Ich halte es für falsch, eine Ökonomisierung der Kultur zu betreiben; stattdessen brauchen wir eine Kulturalisierung der Ökonomie. Wirtschaftliches Handeln muss wieder als kulturelles Handeln begriffen werden, das Sinn und Verstand erhält durch die ihm zugrunde liegenden geistigen – und geistlichen – Entscheidungen. Wo nur noch gerechnet wird und wo nur noch Zahlen alles dominieren, ist eine sinnvolle Orientierung menschlicher Arbeit nicht mehr möglich. Wer dies tut, muss sich von Martin Luther daran erinnern lassen, dass er in der Gefahr steht, gegen das erste Gebot zu verstoßen. Denn „woran du aber dein Herz hängst, das ist dein Gott“ – und wer sein Herz an die Zahlen hängt, für den werden diese Zahlen zu Göttern.

Das gilt gerade angesichts der gewaltigen Herausforderungen vor denen wir heute stehen. Dazu gehört vor allen Dingen die Frage, in welche Richtung sich die Weltwirtschaft in Zukunft entwickeln wird. Wird sich das europäische und insbesondere deutsche Modell einer sozial verantworteten Wirtschaft, die im Kern nach wie vor auf persönlicher Zurechenbarkeit von Verantwortung, sei es im Kapitalbesitz oder bei Managern basiert, als überholt erweisen? Oder wird sich das wirtschaftliche Handeln immer mehr und immer deutlicher abhängig von den großen, die Welt umkreisenden Finanzkapitalfonds? Wird die Wirtschaft einen Realbezug zu den Menschen, zu dem Land, zu den Räumen und Zeiten behalten, in denen sie sich vollzieht? Oder wird sie immer abstrakter sein und das Maß des Menschlichen nur als einen Faktor, als ein notwendiges Übel, berücksichtigen? Werden wir weiterhin politisch, kulturell und vom christlichen Glauben her Wirtschaft gestalten können? Oder werden wir uns von ihr gestalten lassen? Dies sind nur einige Fragen, die uns alle heute bewegen. Sie können nur beantwortet werden, wenn sich die Effizienz unseres Wirtschaftssystems mit einer klaren Wertorientierung verbindet, und zwar im gesamten Wirtschaftssystem wie in den einzelnen Unternehmen und bei den einzelnen Mitarbeitern. Eine neue Synthese von Effizienz und Sinn wird nicht nur langfristig klug, sondern auch von Vorteil für alle sein.

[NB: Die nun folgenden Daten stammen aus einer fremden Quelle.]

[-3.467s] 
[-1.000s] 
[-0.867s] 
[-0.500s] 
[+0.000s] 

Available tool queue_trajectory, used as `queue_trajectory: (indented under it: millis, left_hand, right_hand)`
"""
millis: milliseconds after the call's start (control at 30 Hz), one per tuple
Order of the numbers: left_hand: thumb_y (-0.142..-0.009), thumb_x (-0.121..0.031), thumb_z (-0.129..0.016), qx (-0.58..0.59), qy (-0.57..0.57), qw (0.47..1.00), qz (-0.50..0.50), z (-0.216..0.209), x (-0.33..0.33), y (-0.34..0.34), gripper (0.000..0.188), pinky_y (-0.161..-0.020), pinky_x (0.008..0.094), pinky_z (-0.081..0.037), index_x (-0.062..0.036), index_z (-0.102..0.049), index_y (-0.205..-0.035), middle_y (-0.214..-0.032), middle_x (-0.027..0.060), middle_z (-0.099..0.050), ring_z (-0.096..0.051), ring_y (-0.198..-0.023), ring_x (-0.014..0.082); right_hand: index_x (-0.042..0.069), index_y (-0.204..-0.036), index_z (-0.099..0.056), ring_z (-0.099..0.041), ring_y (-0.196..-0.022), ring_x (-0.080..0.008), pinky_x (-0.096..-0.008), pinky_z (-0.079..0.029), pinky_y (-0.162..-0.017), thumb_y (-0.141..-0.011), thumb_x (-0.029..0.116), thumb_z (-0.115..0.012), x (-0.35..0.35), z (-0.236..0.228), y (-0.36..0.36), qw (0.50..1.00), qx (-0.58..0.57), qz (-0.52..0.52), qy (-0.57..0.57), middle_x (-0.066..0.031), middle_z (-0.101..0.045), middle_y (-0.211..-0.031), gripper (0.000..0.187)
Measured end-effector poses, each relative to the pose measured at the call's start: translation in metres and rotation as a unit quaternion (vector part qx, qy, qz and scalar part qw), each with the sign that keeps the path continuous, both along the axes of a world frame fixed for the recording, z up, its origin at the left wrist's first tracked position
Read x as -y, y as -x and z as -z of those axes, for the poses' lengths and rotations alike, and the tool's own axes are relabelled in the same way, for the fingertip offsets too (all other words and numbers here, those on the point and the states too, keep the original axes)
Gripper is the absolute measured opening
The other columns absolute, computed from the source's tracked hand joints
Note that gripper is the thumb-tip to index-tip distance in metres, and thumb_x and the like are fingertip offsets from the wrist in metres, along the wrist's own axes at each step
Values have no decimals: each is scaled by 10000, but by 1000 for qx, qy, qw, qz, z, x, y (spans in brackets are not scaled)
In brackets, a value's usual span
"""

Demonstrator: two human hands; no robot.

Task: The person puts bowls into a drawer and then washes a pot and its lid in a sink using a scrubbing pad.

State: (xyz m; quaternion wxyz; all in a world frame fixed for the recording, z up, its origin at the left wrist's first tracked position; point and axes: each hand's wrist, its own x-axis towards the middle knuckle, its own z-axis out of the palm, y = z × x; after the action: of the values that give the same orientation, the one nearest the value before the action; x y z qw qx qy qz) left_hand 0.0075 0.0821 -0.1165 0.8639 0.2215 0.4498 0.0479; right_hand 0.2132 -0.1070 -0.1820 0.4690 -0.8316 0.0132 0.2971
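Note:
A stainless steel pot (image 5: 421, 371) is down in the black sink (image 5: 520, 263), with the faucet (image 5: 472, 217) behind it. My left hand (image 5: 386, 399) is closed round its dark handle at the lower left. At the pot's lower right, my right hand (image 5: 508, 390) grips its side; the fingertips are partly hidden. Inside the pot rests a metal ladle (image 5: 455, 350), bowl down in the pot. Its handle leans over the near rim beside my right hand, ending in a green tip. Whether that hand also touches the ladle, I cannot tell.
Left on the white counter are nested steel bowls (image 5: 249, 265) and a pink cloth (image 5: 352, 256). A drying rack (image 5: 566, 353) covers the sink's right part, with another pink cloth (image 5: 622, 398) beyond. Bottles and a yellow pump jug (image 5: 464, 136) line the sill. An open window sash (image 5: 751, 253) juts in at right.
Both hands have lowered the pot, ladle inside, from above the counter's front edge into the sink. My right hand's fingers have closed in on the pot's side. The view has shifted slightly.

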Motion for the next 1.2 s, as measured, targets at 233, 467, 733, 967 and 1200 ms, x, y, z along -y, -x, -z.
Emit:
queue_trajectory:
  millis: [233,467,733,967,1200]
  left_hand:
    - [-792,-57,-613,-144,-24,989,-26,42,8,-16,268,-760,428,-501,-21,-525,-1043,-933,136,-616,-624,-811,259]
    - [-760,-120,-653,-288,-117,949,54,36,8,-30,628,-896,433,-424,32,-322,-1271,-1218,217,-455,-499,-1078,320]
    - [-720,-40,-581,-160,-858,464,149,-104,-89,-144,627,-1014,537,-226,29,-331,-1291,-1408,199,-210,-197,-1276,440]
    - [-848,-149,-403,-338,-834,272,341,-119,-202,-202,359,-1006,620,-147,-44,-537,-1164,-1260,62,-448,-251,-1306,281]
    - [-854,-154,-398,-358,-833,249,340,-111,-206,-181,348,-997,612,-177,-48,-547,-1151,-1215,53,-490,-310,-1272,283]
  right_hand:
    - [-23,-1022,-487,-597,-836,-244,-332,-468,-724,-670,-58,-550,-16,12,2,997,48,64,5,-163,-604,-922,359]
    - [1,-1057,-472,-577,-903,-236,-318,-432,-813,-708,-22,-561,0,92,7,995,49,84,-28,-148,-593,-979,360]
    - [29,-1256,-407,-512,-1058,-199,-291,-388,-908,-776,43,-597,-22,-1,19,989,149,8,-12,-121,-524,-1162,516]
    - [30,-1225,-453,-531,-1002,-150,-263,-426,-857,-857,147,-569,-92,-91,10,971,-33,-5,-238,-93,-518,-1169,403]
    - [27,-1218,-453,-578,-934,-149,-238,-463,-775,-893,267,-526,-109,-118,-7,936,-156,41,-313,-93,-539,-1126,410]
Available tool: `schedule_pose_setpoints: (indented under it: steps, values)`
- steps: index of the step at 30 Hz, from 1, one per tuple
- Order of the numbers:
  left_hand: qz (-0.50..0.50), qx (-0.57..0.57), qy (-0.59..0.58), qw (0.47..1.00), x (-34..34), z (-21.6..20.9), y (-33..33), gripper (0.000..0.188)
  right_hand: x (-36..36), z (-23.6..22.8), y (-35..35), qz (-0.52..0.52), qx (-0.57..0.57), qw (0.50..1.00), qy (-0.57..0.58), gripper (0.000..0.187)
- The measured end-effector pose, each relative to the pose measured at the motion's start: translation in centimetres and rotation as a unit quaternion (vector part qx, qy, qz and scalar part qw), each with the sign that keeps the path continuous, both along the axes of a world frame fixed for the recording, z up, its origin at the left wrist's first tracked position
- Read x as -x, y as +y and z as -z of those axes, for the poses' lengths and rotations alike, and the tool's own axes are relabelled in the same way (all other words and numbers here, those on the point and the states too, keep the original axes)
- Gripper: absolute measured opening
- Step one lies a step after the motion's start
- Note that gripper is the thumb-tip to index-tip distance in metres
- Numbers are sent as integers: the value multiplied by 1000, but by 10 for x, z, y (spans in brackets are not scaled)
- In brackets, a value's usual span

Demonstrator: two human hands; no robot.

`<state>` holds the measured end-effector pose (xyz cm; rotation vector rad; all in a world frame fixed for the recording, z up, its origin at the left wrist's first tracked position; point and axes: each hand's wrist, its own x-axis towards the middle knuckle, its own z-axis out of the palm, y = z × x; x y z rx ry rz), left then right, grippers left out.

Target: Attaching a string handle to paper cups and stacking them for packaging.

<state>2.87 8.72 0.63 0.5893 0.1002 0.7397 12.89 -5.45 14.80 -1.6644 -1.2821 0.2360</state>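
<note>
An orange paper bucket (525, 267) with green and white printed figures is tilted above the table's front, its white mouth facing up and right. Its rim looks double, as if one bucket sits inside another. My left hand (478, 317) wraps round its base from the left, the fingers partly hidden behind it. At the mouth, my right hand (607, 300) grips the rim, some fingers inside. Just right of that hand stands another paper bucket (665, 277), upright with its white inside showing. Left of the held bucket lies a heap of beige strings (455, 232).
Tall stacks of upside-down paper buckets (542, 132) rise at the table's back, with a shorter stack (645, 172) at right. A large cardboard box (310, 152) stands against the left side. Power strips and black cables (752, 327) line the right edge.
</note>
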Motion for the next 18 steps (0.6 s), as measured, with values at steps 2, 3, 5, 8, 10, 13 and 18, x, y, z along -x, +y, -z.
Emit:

Schließen möchte ich mit einem erneuten Zitat aus dem Großen Katechismus. Luther beendet seine Auslegung des ersten Gebots mit den Worten:

„Darum lasset uns das erste Gebot gut lernen, damit wir sehen, wie Gott keine Vermessenheit und kein Vertrauen auf irgend ein anderes Ding dulden will und nicht Höheres von uns fordert als eine herzliche Zuversicht, die alles Gute von ihm erwartet. Wir sollen richtig und stracks unseres Weges gehen und von allen Gütern, die Gott gibt, keinen weiteren Gebrauch machen, als wie  ein Schuster Nadel, seine Ahle und Draht zur Arbeit gebraucht und sie nachher weglegt, oder wie ein Gast die Herberge, die Verpflegung und das Lager nur für die zeitweiligen Bedürfnisse benützt. So halte es jeder in seinem Stand nach Gottes Ordnung, und lasse nur nichts davon seinen Herrn oder Abgott sein. ... Wo das Herz gut mit Gott im reinen ist und dieses Gebot gehalten wird, da folgt die Erfüllung aller anderen von selbst.“
Wenn jeder in seinem Beruf Nadel, Ahle und Draht auf diese Weise recht gebraucht, gehen wir wirklich „mit Werten in Führung“.